= Beginning of Section =
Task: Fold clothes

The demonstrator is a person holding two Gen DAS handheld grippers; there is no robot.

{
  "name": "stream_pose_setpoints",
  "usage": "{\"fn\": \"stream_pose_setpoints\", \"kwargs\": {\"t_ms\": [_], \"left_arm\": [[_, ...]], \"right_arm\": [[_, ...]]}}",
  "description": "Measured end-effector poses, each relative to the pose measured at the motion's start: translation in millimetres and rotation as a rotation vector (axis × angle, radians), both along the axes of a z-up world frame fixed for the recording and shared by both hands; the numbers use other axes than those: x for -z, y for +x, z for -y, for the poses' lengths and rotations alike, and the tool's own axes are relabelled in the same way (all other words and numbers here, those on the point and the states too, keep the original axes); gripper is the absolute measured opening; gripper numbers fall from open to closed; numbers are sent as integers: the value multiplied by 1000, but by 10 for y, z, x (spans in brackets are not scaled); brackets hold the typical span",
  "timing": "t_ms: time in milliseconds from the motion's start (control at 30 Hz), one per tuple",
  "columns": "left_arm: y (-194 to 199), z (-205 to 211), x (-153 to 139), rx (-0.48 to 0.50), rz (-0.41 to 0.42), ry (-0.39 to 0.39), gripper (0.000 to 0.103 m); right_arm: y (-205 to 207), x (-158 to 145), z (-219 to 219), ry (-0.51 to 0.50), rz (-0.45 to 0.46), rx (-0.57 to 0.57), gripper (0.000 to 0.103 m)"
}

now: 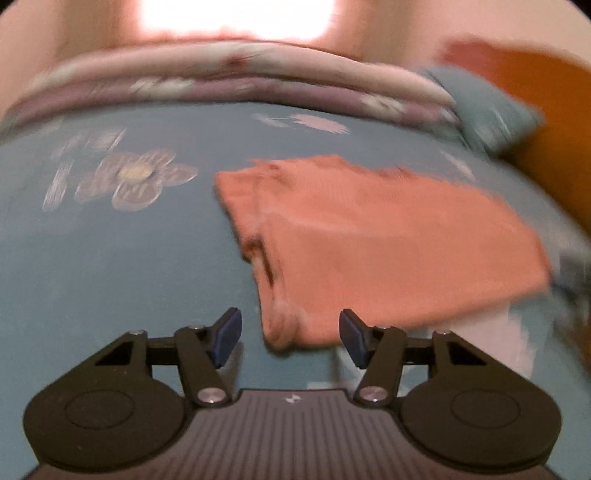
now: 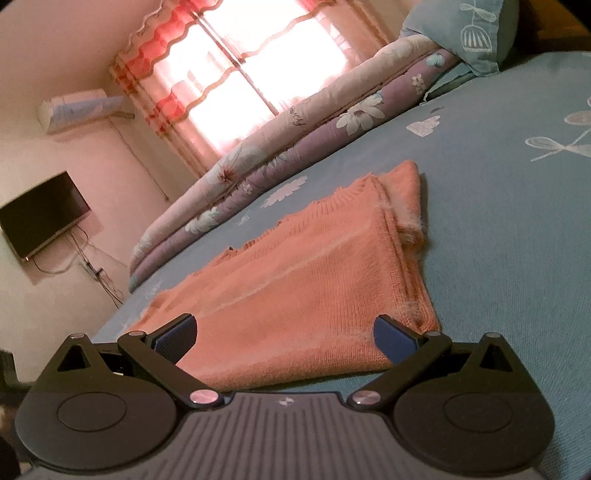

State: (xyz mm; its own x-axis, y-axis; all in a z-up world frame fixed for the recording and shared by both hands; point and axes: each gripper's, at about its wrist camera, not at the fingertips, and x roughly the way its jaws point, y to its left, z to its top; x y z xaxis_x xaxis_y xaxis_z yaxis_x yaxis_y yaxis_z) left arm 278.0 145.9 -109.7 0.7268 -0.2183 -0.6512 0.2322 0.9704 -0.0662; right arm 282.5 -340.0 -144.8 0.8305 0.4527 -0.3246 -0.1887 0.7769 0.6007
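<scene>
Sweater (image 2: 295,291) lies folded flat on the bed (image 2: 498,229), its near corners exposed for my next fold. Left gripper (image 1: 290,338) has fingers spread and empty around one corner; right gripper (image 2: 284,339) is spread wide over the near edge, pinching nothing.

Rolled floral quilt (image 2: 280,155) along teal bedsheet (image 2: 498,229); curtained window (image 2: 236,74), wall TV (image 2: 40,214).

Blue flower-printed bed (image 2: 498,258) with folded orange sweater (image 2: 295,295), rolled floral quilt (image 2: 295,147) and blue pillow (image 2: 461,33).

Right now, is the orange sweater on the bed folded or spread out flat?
Folded. The orange sweater lies on the blue bedsheet as a compact rectangle, with stacked layers showing along its edge in both views.
</scene>
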Motion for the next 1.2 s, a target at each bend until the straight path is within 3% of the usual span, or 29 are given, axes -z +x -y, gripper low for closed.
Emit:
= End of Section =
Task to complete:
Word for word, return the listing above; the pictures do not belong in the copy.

Your solution:
Task: Fold clothes

The demonstrator is a person holding two Gen DAS handheld grippers; there is no robot.

{
  "name": "stream_pose_setpoints",
  "usage": "{\"fn\": \"stream_pose_setpoints\", \"kwargs\": {\"t_ms\": [_], \"left_arm\": [[_, ...]], \"right_arm\": [[_, ...]]}}",
  "description": "Measured end-effector poses, each relative to the pose measured at the motion's start: translation in millimetres and rotation as a rotation vector (axis × angle, radians), both along the axes of a z-up world frame fixed for the recording and shared by both hands; the numbers use other axes than those: x for -z, y for +x, z for -y, for the poses' lengths and rotations alike, and the tool's own axes are relabelled in the same way (all other words and numbers here, those on the point and the states too, keep the original axes); gripper is the absolute measured opening; gripper numbers fall from open to closed; numbers are sent as integers: the value multiplied by 1000, but by 10 for y, z, x (spans in brackets are not scaled); brackets hold the typical span",
  "timing": "t_ms: time in milliseconds from the motion's start (control at 30 Hz), one per tuple",
  "columns": "left_arm: y (-194 to 199), z (-205 to 211), x (-153 to 139), rx (-0.48 to 0.50), rz (-0.41 to 0.42), ry (-0.39 to 0.39), gripper (0.000 to 0.103 m); right_arm: y (-205 to 207), x (-158 to 145), z (-219 to 219), ry (-0.51 to 0.50), rz (-0.45 to 0.46), rx (-0.57 to 0.57), gripper (0.000 to 0.103 m)"
}

now: 
now: 

State: (xyz mm; its own x-axis, y-axis; all in a z-up world frame fixed for the recording and shared by both hands; point and axes: each gripper's, at about its wrist camera, not at the fingertips, and x roughly the way its jaws point, y to its left, z to its top; x y z xaxis_x xaxis_y xaxis_z yaxis_x yaxis_y yaxis_z) left arm 278.0 145.9 -109.7 0.7268 -0.2183 -0.6512 0.2322 0.9704 -0.0662; right arm 282.5 -340.0 -144.8 0.8305 0.4527 -0.3246 -0.1887 0.7769 0.6007
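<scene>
Sweater (image 2: 295,291) lies folded flat on the bed (image 2: 498,229), its near corners exposed for my next fold. Left gripper (image 1: 290,338) has fingers spread and empty around one corner; right gripper (image 2: 284,339) is spread wide over the near edge, pinching nothing.

Rolled floral quilt (image 2: 280,155) along teal bedsheet (image 2: 498,229); curtained window (image 2: 236,74), wall TV (image 2: 40,214).

Blue flower-printed bed (image 2: 498,258) with folded orange sweater (image 2: 295,295), rolled floral quilt (image 2: 295,147) and blue pillow (image 2: 461,33).

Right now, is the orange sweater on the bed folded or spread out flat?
Folded. The orange sweater lies on the blue bedsheet as a compact rectangle, with stacked layers showing along its edge in both views.
</scene>
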Motion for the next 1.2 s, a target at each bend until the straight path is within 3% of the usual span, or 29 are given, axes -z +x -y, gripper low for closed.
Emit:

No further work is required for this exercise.